EXERCISE DIRECTIONS
Give the lines again exactly as they appear below, from the line with "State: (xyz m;" to the line with "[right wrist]", both included, and only those lines. Leave every picture out.

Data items

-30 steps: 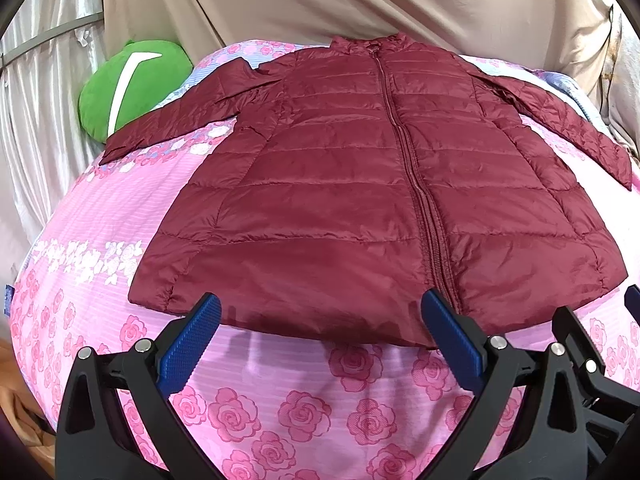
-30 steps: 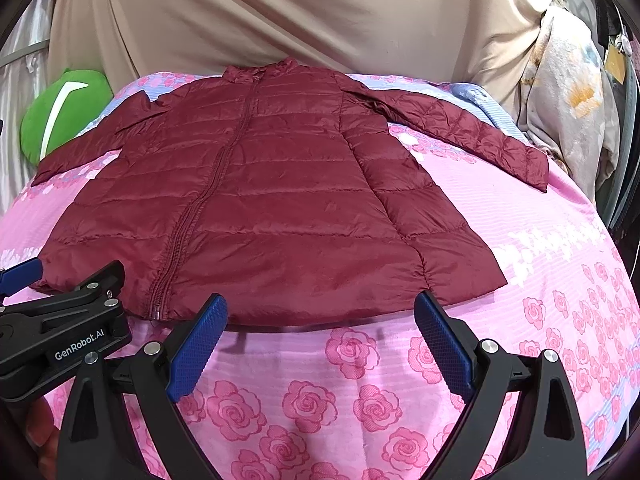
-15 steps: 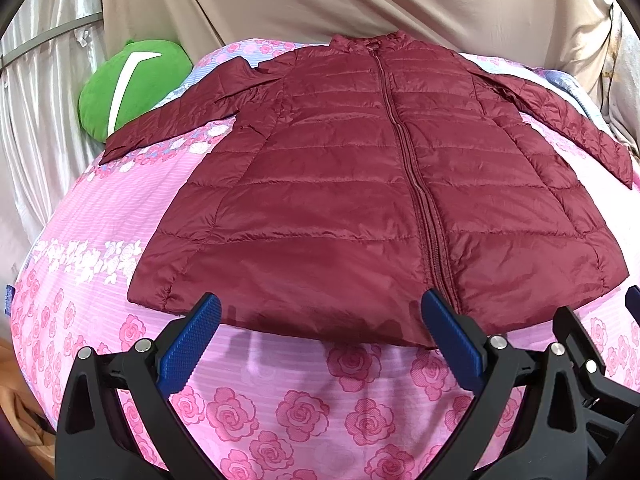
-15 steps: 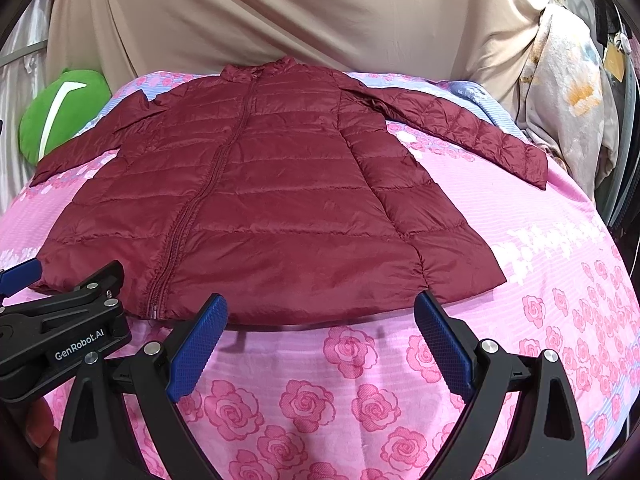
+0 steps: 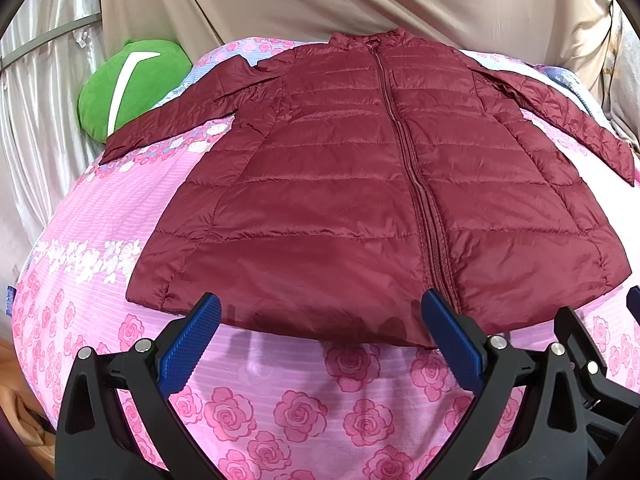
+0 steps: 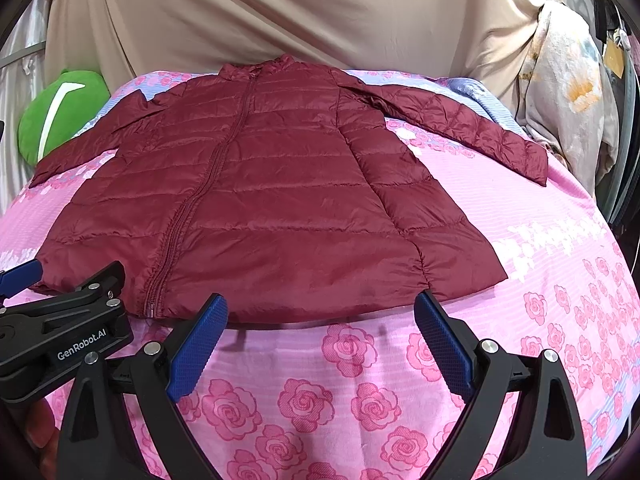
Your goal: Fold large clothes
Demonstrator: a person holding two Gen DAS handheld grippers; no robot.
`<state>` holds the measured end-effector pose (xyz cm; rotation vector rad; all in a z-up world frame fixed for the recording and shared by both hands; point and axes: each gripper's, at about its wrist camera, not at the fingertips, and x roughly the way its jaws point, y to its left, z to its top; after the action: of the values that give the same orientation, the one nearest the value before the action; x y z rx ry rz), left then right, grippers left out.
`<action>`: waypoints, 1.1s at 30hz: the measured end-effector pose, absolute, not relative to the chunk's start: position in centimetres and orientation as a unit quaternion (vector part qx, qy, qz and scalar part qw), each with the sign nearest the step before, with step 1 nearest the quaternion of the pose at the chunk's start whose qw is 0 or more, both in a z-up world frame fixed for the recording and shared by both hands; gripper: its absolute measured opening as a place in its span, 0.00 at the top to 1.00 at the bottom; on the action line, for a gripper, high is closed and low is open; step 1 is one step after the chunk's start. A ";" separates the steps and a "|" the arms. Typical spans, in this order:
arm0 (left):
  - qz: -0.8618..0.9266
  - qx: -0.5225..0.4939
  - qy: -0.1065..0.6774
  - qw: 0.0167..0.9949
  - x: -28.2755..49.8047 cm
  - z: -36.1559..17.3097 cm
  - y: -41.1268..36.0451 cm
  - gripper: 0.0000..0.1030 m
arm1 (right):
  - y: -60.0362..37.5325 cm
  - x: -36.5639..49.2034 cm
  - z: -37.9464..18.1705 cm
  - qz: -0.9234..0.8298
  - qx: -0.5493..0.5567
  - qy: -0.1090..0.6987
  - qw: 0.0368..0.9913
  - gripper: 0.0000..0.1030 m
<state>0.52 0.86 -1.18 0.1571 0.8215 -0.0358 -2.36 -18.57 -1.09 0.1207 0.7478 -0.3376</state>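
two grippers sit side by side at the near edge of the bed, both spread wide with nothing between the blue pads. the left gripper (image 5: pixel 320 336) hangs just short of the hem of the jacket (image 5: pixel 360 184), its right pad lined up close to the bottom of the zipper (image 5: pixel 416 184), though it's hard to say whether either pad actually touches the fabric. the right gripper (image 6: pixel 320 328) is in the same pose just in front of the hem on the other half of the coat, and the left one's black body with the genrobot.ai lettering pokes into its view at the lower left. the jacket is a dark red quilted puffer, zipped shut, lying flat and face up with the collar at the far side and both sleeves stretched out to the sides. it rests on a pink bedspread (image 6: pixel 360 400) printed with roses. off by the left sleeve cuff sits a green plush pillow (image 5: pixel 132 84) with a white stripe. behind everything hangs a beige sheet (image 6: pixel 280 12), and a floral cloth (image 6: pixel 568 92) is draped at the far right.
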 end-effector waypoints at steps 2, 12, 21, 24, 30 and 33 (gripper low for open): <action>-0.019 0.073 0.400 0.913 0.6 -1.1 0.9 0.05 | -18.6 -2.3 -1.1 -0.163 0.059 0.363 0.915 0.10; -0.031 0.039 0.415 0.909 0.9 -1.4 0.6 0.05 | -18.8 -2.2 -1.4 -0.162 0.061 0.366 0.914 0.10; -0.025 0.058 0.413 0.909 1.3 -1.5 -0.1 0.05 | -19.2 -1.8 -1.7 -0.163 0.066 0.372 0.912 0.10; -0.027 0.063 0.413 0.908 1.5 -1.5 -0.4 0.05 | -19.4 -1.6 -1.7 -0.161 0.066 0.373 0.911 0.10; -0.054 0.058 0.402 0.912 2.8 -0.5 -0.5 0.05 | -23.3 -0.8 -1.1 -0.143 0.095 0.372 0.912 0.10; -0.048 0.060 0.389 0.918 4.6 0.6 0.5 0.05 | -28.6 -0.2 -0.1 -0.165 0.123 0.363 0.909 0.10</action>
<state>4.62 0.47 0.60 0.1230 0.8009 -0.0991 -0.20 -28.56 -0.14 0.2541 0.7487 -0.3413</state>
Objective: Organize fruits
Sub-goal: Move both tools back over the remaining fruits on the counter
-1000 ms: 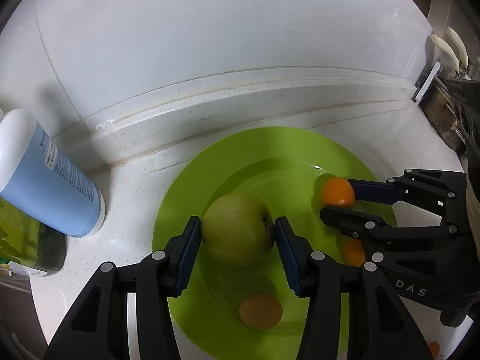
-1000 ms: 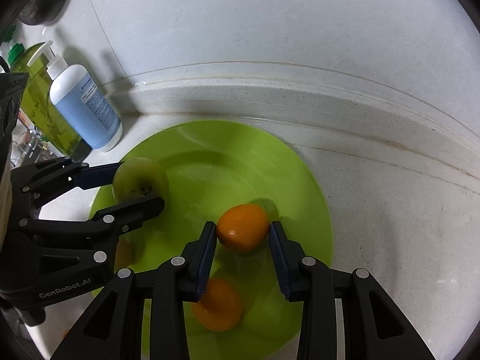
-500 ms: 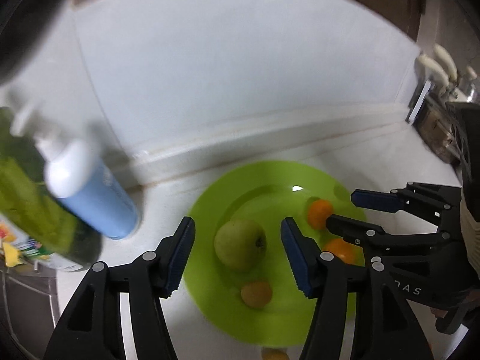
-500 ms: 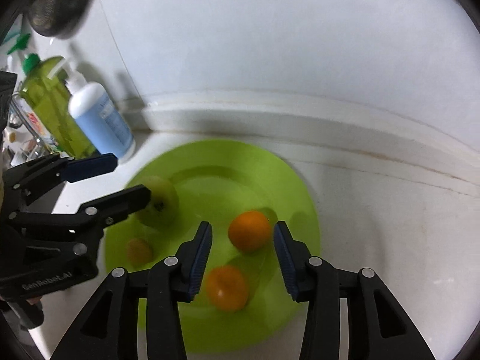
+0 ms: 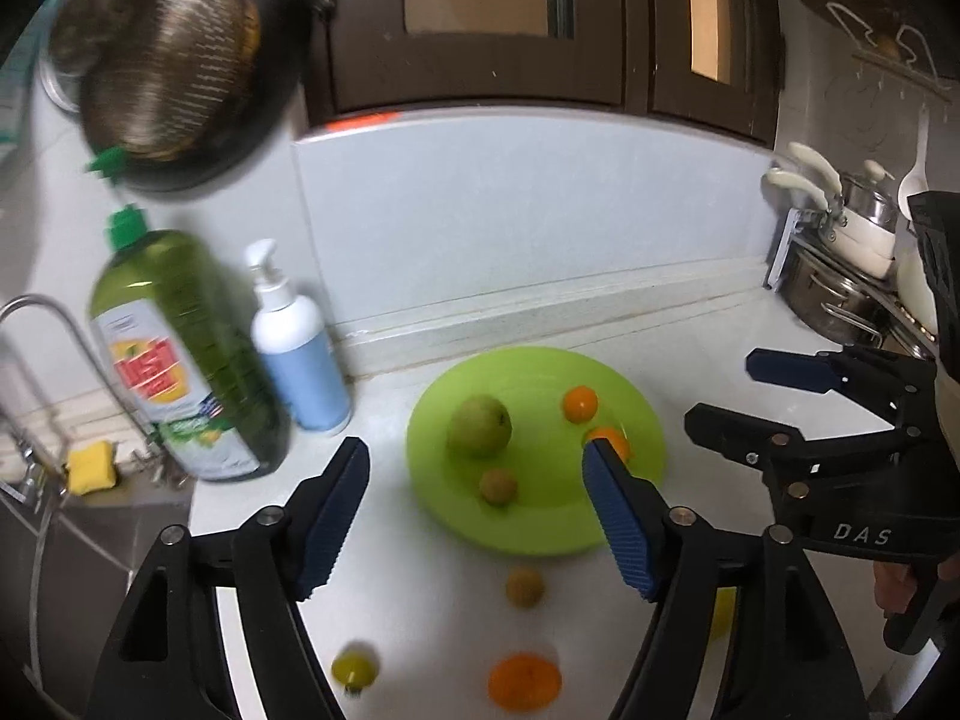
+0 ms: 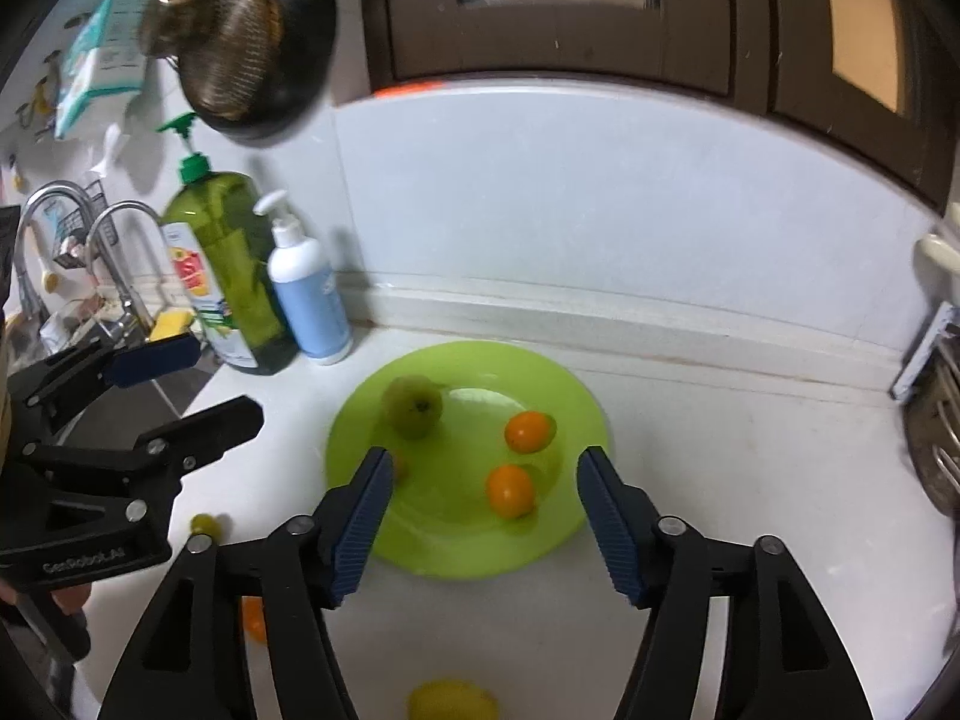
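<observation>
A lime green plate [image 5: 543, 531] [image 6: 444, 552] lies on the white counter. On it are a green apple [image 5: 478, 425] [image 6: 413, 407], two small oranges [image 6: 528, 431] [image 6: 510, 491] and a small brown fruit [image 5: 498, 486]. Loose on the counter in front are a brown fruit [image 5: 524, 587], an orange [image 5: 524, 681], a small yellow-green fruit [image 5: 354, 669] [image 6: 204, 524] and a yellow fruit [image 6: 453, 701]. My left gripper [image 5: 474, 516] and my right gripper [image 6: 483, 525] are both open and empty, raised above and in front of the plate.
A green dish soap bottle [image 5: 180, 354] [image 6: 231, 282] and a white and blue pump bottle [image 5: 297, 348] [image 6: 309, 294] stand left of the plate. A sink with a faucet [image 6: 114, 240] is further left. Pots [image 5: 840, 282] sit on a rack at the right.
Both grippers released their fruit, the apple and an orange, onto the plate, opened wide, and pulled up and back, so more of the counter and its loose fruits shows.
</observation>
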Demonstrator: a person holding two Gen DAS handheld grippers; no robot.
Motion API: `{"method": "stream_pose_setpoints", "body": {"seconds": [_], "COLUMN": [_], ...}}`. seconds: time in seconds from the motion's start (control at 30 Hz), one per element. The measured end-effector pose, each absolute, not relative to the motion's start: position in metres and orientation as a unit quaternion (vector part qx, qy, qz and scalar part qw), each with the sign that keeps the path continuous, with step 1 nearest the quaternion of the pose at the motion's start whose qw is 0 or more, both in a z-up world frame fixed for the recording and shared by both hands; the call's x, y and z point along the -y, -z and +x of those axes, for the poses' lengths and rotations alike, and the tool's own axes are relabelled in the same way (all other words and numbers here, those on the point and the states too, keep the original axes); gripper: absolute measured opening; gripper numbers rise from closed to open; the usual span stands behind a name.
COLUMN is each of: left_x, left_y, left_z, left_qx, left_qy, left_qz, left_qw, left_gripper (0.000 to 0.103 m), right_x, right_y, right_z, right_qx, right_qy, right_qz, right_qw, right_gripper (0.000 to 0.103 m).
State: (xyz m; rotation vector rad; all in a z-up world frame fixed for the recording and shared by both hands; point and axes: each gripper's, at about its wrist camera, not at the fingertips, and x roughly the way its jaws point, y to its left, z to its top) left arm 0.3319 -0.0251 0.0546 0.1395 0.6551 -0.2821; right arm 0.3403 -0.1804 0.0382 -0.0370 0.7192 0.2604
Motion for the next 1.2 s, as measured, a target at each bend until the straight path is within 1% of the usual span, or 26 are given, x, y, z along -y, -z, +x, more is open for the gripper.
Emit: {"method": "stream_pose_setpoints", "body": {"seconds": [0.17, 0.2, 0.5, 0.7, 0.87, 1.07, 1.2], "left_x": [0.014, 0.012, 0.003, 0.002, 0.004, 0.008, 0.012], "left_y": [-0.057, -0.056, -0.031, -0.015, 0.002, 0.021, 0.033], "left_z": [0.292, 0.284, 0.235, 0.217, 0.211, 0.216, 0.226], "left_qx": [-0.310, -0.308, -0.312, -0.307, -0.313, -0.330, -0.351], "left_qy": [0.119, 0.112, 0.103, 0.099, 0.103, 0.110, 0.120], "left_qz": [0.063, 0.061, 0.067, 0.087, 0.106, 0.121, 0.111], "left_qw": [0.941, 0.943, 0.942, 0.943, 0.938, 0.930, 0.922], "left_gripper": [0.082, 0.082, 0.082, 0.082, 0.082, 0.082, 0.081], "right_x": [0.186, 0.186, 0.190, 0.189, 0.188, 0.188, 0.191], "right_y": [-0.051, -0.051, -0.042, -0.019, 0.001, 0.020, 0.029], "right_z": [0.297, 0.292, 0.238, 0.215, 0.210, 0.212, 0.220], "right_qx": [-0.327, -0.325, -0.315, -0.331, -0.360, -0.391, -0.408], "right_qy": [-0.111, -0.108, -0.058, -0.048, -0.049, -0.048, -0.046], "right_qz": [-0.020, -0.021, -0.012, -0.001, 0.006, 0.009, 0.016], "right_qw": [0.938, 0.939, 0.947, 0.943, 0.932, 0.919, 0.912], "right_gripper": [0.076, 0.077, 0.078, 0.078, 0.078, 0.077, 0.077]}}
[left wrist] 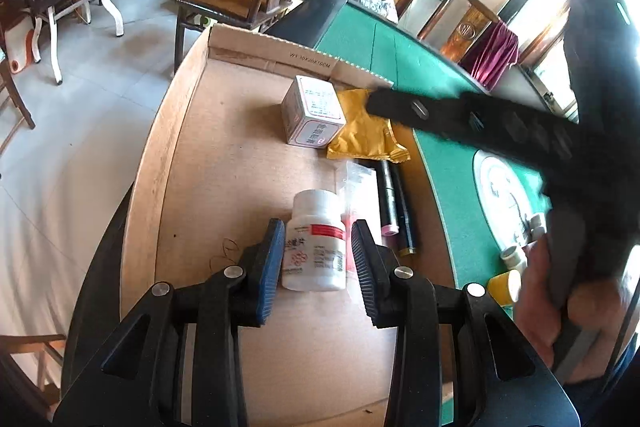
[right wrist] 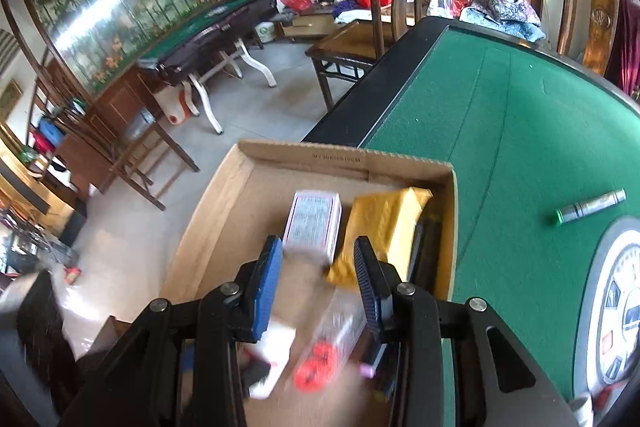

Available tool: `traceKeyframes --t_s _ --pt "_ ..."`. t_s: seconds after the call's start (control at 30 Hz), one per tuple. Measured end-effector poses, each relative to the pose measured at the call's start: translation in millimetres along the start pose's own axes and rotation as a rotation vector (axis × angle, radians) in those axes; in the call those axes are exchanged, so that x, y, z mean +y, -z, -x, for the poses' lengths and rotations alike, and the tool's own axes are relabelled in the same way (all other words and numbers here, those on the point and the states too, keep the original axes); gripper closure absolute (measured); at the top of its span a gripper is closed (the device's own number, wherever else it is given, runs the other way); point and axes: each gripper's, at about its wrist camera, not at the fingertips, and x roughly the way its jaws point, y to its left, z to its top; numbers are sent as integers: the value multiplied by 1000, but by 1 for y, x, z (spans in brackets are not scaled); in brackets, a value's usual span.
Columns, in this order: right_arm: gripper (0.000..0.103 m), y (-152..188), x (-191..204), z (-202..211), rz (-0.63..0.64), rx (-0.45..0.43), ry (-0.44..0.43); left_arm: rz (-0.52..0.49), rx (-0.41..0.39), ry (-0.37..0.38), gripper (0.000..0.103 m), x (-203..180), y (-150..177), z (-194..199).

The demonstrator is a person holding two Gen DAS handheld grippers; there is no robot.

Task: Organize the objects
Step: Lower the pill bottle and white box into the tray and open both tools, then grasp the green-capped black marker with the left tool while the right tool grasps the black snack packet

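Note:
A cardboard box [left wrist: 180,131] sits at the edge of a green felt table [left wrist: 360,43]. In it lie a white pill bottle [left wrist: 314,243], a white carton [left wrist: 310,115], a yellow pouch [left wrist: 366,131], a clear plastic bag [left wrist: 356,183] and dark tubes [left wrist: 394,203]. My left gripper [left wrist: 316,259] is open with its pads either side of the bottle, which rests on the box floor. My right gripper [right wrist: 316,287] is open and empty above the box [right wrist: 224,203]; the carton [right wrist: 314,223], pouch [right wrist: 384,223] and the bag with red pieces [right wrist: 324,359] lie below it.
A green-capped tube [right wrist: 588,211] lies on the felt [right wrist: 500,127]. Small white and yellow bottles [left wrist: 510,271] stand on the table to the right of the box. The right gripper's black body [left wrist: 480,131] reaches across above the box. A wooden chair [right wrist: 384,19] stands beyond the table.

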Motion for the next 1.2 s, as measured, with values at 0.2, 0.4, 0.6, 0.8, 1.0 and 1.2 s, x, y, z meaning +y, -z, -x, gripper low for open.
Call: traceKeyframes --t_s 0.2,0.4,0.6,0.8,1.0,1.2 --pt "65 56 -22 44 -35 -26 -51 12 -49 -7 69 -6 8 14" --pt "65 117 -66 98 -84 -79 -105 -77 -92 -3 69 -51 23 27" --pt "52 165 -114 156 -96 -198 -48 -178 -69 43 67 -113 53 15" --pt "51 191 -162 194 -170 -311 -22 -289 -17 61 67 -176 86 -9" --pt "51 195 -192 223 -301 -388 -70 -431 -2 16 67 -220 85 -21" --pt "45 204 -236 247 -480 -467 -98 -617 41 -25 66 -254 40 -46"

SOLUTION TO THIS EXERCISE
State: (xyz m; rotation vector rad; all in a z-up world frame fixed for the recording and shared by both hands; point and axes: each gripper's, at about its wrist camera, not at the fingertips, and x roughly the way its jaws point, y to its left, z to its top) left arm 0.3319 -0.0251 0.0546 0.1395 0.6551 -0.2821; right arm 0.3403 -0.1804 0.0382 -0.0370 0.7192 0.2604
Motion for the next 1.2 s, as measured, a target at each bend until the straight path is within 1% of the usual span, or 26 are given, x, y, z along -y, -z, +x, more is open for the gripper.
Emit: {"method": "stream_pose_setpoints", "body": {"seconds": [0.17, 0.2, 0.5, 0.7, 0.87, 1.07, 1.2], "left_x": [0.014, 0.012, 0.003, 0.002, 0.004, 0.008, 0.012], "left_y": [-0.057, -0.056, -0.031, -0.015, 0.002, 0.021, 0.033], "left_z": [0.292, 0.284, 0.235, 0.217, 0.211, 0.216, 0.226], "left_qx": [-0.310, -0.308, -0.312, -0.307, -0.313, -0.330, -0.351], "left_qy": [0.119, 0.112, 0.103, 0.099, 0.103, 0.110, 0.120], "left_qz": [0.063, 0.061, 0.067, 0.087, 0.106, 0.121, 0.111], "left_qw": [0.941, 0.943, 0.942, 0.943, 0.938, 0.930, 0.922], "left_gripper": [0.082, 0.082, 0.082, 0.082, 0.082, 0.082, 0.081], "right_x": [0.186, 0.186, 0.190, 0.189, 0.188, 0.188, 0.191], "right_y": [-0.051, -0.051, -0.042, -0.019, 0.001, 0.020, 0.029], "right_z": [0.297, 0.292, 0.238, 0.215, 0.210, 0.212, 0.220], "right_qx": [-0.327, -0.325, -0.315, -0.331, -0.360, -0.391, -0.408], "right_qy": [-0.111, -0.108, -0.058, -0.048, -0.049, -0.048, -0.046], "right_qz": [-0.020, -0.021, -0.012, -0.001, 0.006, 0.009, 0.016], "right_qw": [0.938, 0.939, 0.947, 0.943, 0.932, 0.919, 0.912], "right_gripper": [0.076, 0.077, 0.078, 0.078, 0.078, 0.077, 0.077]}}
[left wrist] 
[right wrist] 

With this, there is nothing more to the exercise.